Michigan’s education funding woes have caught the attention of the national financial media.
Earlier this month CNBC released its annual “America’s Top States for Business.” Michigan was middle of the pack, ranked 24th, trailing Missouri and ahead of New Hampshire. Virginia was ranked the best state in the country for doing business, just ahead of Texas and North Carolina. Mississippi, Hawaii and Rhode Island were ranked the worst, according to the financial news network’s list.
Also of note is Michigan’s significant drop in the annual rankings. In 2018, the network had Michigan as the 11th best state in the country. CNBC uses a variety of sources for its rankings including U.S. Census Bureau, U.S. Bureau of Economic Analysis and Moody’s Investor Service.
In 2019, Michigan was given high marks for its cost of living, as well as technology and innovation, mostly due to the heavy presence of the automotive industry, but was dragged down by its poor education system and quality of life, which got grades of “D-” and “D+,” respectively.
“The state’s auto industry is an engine for technology and innovation, but underfunded schools are affecting student progress,” CNBC said of the state.

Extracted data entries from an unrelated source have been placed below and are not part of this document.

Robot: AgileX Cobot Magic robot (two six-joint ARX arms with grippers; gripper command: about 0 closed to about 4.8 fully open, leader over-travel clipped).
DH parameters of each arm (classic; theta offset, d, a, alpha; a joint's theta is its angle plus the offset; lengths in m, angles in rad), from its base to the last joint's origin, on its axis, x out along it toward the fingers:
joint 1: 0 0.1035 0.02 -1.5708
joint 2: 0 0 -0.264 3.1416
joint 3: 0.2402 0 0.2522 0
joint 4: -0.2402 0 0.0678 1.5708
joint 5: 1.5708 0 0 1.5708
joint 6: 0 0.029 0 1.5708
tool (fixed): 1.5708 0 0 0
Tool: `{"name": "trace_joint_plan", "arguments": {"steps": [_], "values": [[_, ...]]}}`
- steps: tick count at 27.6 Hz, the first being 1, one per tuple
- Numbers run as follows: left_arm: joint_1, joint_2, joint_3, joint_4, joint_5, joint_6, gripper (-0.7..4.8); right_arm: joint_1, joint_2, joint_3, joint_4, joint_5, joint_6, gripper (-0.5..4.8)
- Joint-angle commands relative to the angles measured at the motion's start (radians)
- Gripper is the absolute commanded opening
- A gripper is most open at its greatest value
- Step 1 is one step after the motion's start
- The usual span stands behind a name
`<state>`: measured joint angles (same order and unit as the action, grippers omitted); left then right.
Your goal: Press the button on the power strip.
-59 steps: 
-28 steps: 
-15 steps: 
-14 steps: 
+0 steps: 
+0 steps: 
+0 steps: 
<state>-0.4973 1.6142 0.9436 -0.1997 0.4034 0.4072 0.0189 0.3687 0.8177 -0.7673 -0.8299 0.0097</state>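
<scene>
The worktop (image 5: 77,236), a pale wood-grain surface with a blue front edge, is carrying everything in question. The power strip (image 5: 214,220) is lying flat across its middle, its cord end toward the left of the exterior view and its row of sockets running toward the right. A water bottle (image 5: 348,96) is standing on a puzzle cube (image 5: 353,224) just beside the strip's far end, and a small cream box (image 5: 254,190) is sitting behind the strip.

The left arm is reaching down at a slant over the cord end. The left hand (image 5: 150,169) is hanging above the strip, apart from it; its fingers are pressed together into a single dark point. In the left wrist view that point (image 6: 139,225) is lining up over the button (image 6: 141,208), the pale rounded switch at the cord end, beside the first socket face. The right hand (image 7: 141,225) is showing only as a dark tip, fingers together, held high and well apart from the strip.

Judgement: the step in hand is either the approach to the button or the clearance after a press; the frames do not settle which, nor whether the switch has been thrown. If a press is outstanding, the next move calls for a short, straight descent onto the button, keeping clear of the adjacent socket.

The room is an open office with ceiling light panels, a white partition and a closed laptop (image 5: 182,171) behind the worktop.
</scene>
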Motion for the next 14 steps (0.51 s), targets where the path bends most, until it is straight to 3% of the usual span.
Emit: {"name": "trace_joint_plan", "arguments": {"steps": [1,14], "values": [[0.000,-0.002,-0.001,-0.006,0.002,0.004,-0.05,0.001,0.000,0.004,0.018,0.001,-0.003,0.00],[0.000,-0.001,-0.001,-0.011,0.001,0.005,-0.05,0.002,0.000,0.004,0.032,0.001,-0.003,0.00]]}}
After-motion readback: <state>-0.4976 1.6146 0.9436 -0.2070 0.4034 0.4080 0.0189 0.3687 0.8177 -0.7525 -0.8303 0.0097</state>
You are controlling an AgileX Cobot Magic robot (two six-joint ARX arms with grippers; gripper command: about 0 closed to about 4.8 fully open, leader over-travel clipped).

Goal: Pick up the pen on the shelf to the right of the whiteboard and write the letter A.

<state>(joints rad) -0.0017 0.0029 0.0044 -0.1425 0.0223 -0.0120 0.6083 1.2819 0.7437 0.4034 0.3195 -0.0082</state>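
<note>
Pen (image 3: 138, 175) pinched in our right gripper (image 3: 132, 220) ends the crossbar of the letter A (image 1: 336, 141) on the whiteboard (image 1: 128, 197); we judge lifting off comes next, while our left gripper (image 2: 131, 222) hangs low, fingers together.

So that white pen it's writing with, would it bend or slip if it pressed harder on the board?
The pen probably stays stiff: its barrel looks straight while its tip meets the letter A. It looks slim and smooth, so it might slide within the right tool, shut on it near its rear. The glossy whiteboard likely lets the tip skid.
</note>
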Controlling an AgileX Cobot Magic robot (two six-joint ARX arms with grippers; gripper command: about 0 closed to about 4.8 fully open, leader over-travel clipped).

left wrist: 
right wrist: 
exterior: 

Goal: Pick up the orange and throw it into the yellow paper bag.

Interestingly, CNBC gave the state’s infrastructure a “C,” a more generous grade than the “D+” that Michigan received from the American Society of Civil Engineers.
Educators in the state have praised Gov. Gretchen Whitmer’s proposed budget to increase education funding.
Speaking last month at a teacher’s rally at the state Capitol, Whitmer blasted Republican legislators for not properly funding education.
Whitmer told the crowd last month that “our challenges are because of a failure in this building behind me [the Capitol], not because of our children.” She called upon the Republican-controlled Legislature to pass it in order to “reduce class size, to give our kids the wraparound support they need, and … to make sure that our educators can make a living doing the hardest job there is.”